You will need the following capabilities in order to run MLflow Projects in EKS.

  1. Terminal with the ability to run the docker cli, the aws cli, and the mlflow cli
  2. Functional MLflow, hosted in a server, ideally in a publicly accessible IP/hostname
  3. A repositories in a public docker registry. We will use Amazon ECR in this article
  4. EKS Cluster

Prereq 1: Docker, aws and MLflow cli

Install the AWS CLI using https://docs.aws.amazon.com/cli/latest/userguide/getting-started-install.html

Install mlflow by typing:

pip install mlflow

Install docker for your operating system. Instructions are at: https://docs.docker.com/get-docker/

Prereq 2: MLflow in a public IP/Hostname

The MLflow tracking service will be accessed by various pieces of code running in various locations such as your own laptop/desktop, a container in the EKS cluster, etc. Hence the MLflow server must be available at a public IP/hostname. Running ‘mlflow server’ on your laptop/desktop will not serve this purpose. Here are some popular ways to get access to hosted MLflow:

  1. Sign up for InfinStor Free MLflow service (you need to bring your own S3 bucket) https://mlflowui.free.infinstor.com/register.html
  2. Create your own MLflow service in AWS: https://aws.amazon.com/blogs/machine-learning/managing-your-machine-learning-lifecycle-with-mlflow-and-amazon-sagemaker/
  3. Create your own MLflow service using nginx as a reverse proxy: https://towardsdatascience.com/managing-your-machine-learning-experiments-with-mlflow-1cd6ee21996e

In this article we will mostly be using InfinStor free MLflow service, but the instructions will work fine on any MLflow service

Prereq 3: Docker Registry with a public repository

Let’s create an ECR public registry and a repositories in this registry.
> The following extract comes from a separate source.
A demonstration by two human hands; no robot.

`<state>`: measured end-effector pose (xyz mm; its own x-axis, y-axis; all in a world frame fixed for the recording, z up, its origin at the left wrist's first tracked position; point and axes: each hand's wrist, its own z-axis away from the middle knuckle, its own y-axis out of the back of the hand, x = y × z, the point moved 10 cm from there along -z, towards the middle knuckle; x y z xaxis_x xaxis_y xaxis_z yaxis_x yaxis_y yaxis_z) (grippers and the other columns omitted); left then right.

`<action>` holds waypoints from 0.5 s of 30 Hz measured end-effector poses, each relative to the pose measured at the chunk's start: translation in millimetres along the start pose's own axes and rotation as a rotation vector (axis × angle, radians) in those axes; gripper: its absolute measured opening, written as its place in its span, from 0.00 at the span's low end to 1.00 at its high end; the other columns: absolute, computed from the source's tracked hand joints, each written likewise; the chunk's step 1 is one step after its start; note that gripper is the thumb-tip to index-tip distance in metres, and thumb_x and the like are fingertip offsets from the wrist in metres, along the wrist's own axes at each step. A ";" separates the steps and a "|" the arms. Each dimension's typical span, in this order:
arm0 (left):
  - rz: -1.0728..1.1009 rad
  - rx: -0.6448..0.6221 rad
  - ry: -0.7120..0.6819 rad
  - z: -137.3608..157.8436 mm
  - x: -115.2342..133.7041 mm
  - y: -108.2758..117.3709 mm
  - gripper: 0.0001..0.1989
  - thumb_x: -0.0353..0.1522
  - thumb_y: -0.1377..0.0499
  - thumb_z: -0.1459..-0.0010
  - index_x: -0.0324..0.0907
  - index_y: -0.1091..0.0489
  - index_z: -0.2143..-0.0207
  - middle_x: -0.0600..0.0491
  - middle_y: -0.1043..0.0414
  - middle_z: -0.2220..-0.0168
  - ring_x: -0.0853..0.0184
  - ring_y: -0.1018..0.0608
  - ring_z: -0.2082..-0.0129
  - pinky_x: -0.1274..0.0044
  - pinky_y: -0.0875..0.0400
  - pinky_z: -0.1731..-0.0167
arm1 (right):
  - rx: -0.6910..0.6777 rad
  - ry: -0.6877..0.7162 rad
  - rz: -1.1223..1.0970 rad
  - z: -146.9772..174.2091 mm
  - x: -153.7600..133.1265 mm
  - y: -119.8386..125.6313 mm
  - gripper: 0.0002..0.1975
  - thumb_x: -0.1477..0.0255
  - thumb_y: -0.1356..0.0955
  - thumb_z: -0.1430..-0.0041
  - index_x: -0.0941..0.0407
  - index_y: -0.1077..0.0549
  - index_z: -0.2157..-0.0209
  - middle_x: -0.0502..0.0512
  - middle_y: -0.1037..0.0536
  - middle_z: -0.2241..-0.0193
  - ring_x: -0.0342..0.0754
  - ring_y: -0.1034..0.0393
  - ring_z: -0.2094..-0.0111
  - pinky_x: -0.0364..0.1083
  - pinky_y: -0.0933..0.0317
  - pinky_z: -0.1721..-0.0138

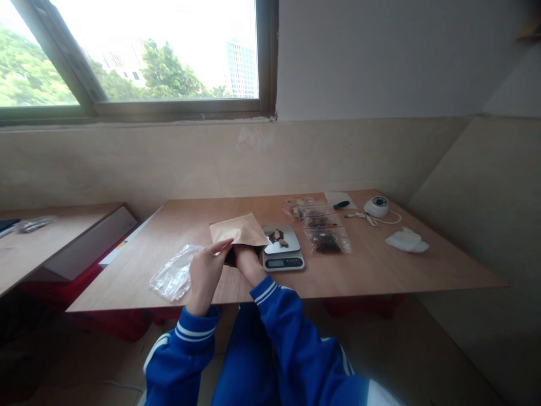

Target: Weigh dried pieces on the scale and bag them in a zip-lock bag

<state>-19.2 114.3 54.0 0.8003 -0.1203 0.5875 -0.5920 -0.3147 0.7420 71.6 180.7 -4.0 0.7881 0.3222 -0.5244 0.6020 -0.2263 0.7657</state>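
A brown kraft paper pouch [239, 226] lies tilted over the table, its mouth turned toward me. My left hand [208, 273] pinches the upper edge of that mouth between thumb and fingers. Inside the opening is my right hand [248, 262], its fingers hidden by the pouch, so I cannot see whether they hold anything. Just right of the pouch stands a kitchen scale [284, 263] with a dark display. A few brown dried pieces [278, 237] rest on its metal plate. Left of my left hand lies a crumpled clear plastic bag [172, 276].
Zip bags of dried goods [326, 239] lie right of the scale. Behind them are a white paper [338, 197] and a green-handled tool [341, 204]. Farther right sit a white dome camera [376, 206] with its cable and a crumpled white bag [407, 241]. Another table [63, 237] stands left.
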 end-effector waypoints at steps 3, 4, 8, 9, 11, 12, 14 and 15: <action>-0.008 -0.001 0.006 0.2 -2.0 -0.5 0.12 0.38 0.42 0.42 0.50 0.22 0.58 0.51 0.19 0.65 0.61 0.19 0.65 0.77 0.33 0.70 | -0.039 0.005 -0.063 11.1 -3.5 5.4 0.21 0.81 0.41 0.37 0.59 0.36 0.43 0.60 0.24 0.51 0.51 0.35 0.44 0.50 0.46 0.40; -0.005 -0.002 0.005 -0.1 -1.8 -0.8 0.12 0.38 0.42 0.42 0.50 0.22 0.58 0.51 0.19 0.65 0.61 0.19 0.64 0.77 0.33 0.70 | -0.037 0.004 -0.063 16.1 -3.9 8.5 0.21 0.81 0.41 0.37 0.59 0.35 0.44 0.61 0.24 0.51 0.52 0.34 0.45 0.50 0.45 0.41; 0.029 -0.002 -0.006 -4.3 2.6 0.5 0.12 0.38 0.42 0.42 0.50 0.22 0.59 0.52 0.19 0.64 0.61 0.19 0.63 0.77 0.31 0.68 | -0.082 -0.021 -0.099 35.3 -0.9 17.6 0.18 0.84 0.40 0.41 0.62 0.28 0.52 0.66 0.22 0.55 0.56 0.28 0.52 0.52 0.37 0.48; 0.027 0.000 0.002 -5.7 3.3 1.6 0.12 0.38 0.42 0.42 0.50 0.22 0.59 0.52 0.19 0.64 0.61 0.19 0.63 0.77 0.31 0.68 | -0.096 -0.025 -0.122 38.8 0.1 20.4 0.19 0.86 0.40 0.43 0.61 0.27 0.54 0.65 0.22 0.57 0.56 0.27 0.55 0.52 0.36 0.50; 0.009 0.001 0.021 -8.3 4.0 3.8 0.12 0.38 0.42 0.43 0.50 0.22 0.59 0.52 0.19 0.64 0.60 0.19 0.63 0.77 0.32 0.69 | -0.096 -0.016 -0.181 43.9 0.8 30.0 0.21 0.88 0.40 0.46 0.60 0.28 0.54 0.62 0.21 0.58 0.54 0.27 0.56 0.51 0.35 0.52; -0.004 0.002 0.029 -9.4 4.3 4.8 0.12 0.38 0.42 0.43 0.50 0.22 0.59 0.52 0.19 0.64 0.60 0.19 0.63 0.77 0.32 0.69 | -0.080 -0.002 -0.210 45.7 0.6 36.7 0.22 0.88 0.40 0.47 0.59 0.28 0.53 0.61 0.21 0.58 0.53 0.28 0.56 0.51 0.36 0.51; -0.022 0.002 0.036 -11.1 5.1 6.0 0.12 0.38 0.42 0.43 0.50 0.22 0.58 0.51 0.19 0.63 0.60 0.19 0.63 0.77 0.32 0.70 | -0.033 0.023 -0.262 48.5 0.4 51.4 0.24 0.89 0.41 0.48 0.57 0.29 0.52 0.59 0.22 0.56 0.51 0.29 0.54 0.49 0.37 0.50; -0.027 0.000 0.036 -11.8 5.7 6.0 0.12 0.38 0.42 0.43 0.50 0.22 0.58 0.51 0.19 0.63 0.60 0.20 0.62 0.78 0.33 0.70 | -0.014 0.031 -0.286 49.8 0.9 57.7 0.24 0.89 0.40 0.47 0.57 0.28 0.52 0.59 0.23 0.55 0.51 0.30 0.53 0.49 0.38 0.49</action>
<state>-19.4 122.8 65.6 0.8118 -0.0781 0.5786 -0.5705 -0.3174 0.7575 113.4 122.1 21.1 0.5820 0.3988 -0.7086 0.7974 -0.1091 0.5935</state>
Note that AWS Elastic Container Registry’s private repositories and public repositories are two entirely different things. We will be creating an ECR public registry here. Here’s a screen capture while creating a public repository called mlflow-projects-demo/full-image . This repository is for storing the docker container that contains the MLproject’s environment and all the code for the MLflow project.

Creating a ECR public repository for storing the docker container of the full image, i.e. env plus project code for the MLflow project

Now, we need to perform a ‘docker login’ using credentials obtained from the aws cli. Here’s the command:

aws ecr-public get-login-password |docker login --username AWS --password-stdin public.ecr.aws

Note that for the above command to succeed, you must have the aws cli correctly configured with region information and access key id/secret access key.

Prereq 4: Create EKS cluster

We will create the EKS cluster using the eksctl tool. Note that we will create the cluster in two steps — we create the EKS control plane first, then we create the node group. The reason is because we want to be able to ssh into the node group VMs and view the container logs.

First, we create the cluster without a nodegroup:

$ eksctl create cluster --name=jaganes-test-cluster --without-nodegroup

Now we create the nodegroup:

$ eksctl create nodegroup --cluster jaganes-test-cluster --node-type m5.large --name jaganes-nodegroup --nodes 2 --nodes-min 2 --nodes-max 3 --ssh-access --ssh-public-key my-own-key

In the above example, my-own-key is the name of an EC2 keypair that you can use to ssh into the nodes. Container logs are stored in /var/log/container and this is the easiest way to view container logs

Edit Sample kubernetes config files

The kubernetes support in MLflow uses two configuration files — kubernetes_config.json and kubernetes_job_template.yaml. Example files are provided in the <mlflow_src>/examples/docker directory.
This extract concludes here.